• _WORK INSTRUCTION_:
Below are entries. Reproduce exactly the lines between the line holding "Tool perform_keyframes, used" and the line holding "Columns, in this", inclusive, and only those.

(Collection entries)
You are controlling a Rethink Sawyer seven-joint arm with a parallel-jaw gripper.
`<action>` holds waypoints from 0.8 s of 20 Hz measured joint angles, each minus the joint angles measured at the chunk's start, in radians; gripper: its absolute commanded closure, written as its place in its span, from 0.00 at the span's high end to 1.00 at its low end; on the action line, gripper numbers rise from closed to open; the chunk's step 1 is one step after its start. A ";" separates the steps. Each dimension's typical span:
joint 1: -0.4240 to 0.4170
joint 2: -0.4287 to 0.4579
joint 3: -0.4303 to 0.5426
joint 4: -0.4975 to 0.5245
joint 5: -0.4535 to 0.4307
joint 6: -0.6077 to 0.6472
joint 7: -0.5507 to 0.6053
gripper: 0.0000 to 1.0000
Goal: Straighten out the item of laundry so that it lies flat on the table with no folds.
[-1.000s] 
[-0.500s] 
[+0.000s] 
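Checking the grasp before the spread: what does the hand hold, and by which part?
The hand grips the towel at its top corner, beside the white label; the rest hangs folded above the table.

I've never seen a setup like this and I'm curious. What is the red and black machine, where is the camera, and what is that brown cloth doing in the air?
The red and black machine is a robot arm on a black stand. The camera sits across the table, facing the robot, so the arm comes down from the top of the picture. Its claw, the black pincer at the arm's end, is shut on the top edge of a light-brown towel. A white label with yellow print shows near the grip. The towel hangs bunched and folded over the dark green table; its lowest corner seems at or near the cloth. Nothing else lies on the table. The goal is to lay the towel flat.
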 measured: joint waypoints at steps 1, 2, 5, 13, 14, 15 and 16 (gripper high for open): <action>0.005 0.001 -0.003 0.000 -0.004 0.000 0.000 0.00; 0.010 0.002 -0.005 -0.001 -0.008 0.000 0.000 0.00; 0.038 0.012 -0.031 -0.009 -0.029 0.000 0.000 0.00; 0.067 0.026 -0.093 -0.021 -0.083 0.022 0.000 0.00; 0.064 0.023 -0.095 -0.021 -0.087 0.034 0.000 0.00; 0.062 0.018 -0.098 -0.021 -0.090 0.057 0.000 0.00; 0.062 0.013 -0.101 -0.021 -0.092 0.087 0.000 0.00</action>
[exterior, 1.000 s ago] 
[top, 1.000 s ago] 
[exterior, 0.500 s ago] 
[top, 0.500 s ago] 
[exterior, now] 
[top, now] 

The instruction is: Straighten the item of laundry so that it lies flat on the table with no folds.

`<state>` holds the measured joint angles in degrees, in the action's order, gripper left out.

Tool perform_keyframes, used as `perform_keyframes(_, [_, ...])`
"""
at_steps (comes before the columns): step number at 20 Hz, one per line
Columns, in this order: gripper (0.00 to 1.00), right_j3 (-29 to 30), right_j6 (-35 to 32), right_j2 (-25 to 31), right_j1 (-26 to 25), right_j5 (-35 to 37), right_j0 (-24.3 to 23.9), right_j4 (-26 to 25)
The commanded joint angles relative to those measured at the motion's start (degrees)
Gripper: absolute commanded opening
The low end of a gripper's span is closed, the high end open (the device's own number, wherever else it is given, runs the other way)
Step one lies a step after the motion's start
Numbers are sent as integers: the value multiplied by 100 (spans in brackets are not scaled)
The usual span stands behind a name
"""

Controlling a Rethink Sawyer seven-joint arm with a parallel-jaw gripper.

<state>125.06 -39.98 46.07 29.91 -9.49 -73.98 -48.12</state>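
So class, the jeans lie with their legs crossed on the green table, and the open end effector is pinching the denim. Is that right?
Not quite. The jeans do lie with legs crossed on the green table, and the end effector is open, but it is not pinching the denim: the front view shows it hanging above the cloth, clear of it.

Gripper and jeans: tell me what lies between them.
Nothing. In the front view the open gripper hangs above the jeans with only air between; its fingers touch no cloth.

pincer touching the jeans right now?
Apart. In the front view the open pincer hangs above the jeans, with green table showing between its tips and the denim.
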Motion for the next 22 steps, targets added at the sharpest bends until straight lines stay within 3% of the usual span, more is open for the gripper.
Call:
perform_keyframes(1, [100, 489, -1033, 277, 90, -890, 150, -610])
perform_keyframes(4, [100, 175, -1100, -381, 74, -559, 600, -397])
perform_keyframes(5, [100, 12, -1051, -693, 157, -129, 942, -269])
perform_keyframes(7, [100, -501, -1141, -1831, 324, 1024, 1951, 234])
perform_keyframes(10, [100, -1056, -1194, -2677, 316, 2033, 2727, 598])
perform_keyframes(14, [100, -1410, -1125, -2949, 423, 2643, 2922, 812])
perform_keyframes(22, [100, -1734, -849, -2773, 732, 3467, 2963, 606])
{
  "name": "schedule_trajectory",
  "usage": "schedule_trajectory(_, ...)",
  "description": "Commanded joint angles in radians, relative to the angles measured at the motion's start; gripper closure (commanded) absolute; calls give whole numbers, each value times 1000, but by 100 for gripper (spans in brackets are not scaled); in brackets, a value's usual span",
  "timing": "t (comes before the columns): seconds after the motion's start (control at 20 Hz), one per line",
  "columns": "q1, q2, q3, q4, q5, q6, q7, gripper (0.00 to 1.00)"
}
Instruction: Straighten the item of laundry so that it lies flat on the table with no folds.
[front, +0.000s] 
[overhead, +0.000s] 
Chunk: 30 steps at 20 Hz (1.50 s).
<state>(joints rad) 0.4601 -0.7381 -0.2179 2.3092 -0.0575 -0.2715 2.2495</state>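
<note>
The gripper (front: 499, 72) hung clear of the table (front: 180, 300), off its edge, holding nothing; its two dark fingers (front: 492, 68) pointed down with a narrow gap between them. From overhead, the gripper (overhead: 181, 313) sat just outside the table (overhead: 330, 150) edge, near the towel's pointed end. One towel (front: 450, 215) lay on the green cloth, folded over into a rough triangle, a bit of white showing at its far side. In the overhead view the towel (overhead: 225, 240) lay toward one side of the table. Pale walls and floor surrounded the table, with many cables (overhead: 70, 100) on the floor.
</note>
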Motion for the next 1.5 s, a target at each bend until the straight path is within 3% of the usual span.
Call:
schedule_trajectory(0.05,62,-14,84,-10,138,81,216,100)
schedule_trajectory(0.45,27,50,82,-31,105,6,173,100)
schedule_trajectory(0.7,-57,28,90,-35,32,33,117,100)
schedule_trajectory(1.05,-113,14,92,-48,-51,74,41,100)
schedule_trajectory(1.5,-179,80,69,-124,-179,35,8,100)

• _SOLUTION TO THIS EXERCISE_:
Tool perform_keyframes, used as `perform_keyframes(_, [_, ...])`
"""
at_steps (comes before the columns): step number at 20 Hz, one per line
Columns, in this order: gripper (0.00 to 1.00), right_j3 (-29 to 30), right_j6 (-35 to 32), right_j2 (-25 to 31), right_j1 (-26 to 25), right_j5 (-35 to 37), right_j0 (-24.3 to 23.9), right_j4 (-26 to 25)

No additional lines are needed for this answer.